School reforms 'putting autistic children at risk'
HIS education is his "lifeline". But autism sufferer Cormac Slater faces losing his life-changing schooling because of reforms in the sort of education he receives.
His father, Dr Eamonn Slater, a sociology lecturer at NUI Maynooth, said new structures being introduced by the Department of Education were not to the benefit of autistic children.
Cormac (12) is one of 244 children attending Applied Behavioural Analysis (ABA) centres, which the department plans to convert into special schools, offering a different educational approach.
By yesterday evening, 12 of the 13 centres had agreed to the new status, although parents were divided on the issue.
"People are accepting this out of fear because the department hasn't told us what the alternative would be if we said no," said Dr Slater.
He said the fundamental problem for children with autism was that they "live in a bubble in relation to sensory processing.
"Their five senses are misfiring.
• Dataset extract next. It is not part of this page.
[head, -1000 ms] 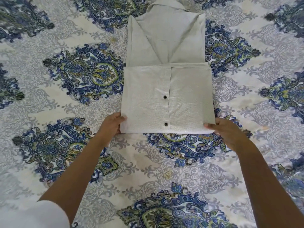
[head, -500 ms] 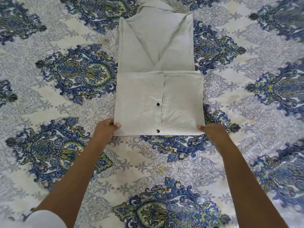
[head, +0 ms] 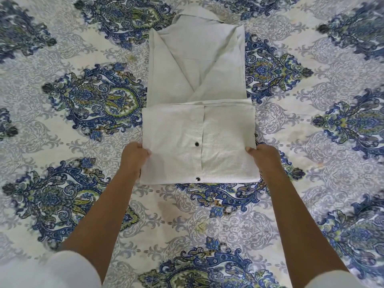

Some are fired too much and some get overloaded with information, and through this they try to interpret the world."
ABA is an intensive one-to-one therapeutic intervention, which Dr Slater said helped children with autism to reconnect, "some better than others, but all improve".
He added: "It's not just a philosophy, it's a way of finding ways of allowing these kids to reconnect with their immediate environment, with ourselves, with toilet training, with learning how to read or write."
Cormac has been a pupil at Kilbarrack ABA Abacus school in north Dublin and, according to his dad, "he has made tremendous strides".
"It has given him a lifeline. He is beginning to talk, beginning to enjoy life."
Now, said Dr Slater, "we feel it is being taken away from us. We are fighting for our children."
The campaign for proper educational provision for children with autism has been going on for more than a decade.
The new arrangements were worked out in negotiations between the department and Irish Autism Action, representing all but one of the 13 centres.
The net effect of the change is that instead of an exclusive ABA approach, schools would adhere to departmental policy for a mixed approach, involving a range of interventions.
But Dr Slater said the changes would have the effect of killing ABA, which was being "embraced by the rest of the world while we are going backwards".
A department spokesperson said it was committed to ensuring that all children with autism could have access to an education appropriate to their needs.